I can't seem to get it off my plants i remove it and it comes back. It looks like staghorn algae and before my co2 levels were low but now they are better. 

What should I do?

Also my nitrates are at 30 ppm and my phosphates are 5 ppm


----------



## Seattle_Aquarist (Mar 7, 2008)

Hi rockhoe14er,

How many watts, how large an aquarium? What type of "cleaning crew" do you have in your tank? Why 10 hours?


----------



## rockhoe14er (Oct 28, 2010)

29 gallon tank. 

48 watts

One otto and 2 algae eating shrimp. I chose 10 hours because I thought that was pretty standard.


----------



## Seattle_Aquarist (Mar 7, 2008)

Hi rockhoe14er,

What about water changes, how much and how often?

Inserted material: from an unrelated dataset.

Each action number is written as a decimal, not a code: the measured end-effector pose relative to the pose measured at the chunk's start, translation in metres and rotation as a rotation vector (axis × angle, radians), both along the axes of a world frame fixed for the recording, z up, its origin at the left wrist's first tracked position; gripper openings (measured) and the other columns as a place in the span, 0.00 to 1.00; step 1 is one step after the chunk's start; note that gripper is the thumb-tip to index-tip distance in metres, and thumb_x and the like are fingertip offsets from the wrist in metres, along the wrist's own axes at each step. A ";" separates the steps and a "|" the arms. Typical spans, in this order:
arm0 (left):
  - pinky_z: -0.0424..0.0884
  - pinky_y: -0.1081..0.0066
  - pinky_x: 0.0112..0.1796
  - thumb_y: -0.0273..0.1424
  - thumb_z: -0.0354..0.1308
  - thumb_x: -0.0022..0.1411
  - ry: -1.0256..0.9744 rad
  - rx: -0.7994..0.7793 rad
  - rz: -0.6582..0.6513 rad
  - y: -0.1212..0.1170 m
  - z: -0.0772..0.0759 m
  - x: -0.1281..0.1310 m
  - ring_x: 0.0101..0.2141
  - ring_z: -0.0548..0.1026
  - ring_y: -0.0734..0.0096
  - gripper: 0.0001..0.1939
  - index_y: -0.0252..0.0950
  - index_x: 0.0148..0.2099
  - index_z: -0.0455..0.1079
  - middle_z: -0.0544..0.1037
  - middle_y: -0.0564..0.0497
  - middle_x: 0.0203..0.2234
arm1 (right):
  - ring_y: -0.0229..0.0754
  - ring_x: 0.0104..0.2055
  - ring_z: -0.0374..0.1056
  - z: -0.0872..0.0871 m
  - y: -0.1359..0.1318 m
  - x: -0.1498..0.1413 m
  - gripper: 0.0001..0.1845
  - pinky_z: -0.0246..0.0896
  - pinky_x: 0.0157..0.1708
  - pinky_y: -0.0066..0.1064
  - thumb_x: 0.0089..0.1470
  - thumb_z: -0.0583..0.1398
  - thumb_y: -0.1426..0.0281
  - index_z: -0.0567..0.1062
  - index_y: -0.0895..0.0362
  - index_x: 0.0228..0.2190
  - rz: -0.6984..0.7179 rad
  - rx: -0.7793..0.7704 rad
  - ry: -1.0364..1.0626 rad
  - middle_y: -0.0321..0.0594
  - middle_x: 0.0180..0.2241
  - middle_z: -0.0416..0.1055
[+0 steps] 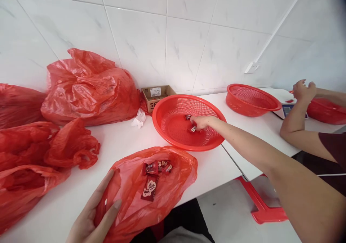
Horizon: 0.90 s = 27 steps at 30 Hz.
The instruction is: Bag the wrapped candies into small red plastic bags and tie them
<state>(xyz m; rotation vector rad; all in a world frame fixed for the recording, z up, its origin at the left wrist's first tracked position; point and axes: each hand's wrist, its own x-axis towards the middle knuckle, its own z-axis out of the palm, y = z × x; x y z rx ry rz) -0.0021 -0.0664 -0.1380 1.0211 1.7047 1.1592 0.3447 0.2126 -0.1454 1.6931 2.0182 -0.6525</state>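
Here, the right hand (201, 123) curls low over wrapped candies (193, 129) in the red plastic basket (189, 98) at twelve o'clock, any grip unclear; the open left hand (92, 214) touches a red plastic bag (173, 199) holding more candies (149, 187) at seven o'clock.

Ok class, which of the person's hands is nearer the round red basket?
Right. The right hand reaches into the basket, among wrapped sweets; the left hand is outside it, touching a red plastic bag.
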 end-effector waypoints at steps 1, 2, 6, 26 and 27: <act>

Do have any pictures with maybe a closer, more clear view of the algae?


----------



## rockhoe14er (Oct 28, 2010)

I actually do a lot of water changes. probably close to 50% every 3 days.


----------



## Seattle_Aquarist (Mar 7, 2008)

Hi rockhoe14er,

I think if it was me I would keep up the 2X week water changes, keep up the EI dosing, add a couple more Corys, one more Oto, and a Siamese Algae Eater (true SAE). I would cut the light down to 7 hours / day (split photoperiod is fine) and see what happens after a week or so.

You are running a little bit less wattage than I am; I have about 2 watts per gallon on my 45 gallon. But my photoperiod is only 6 hours.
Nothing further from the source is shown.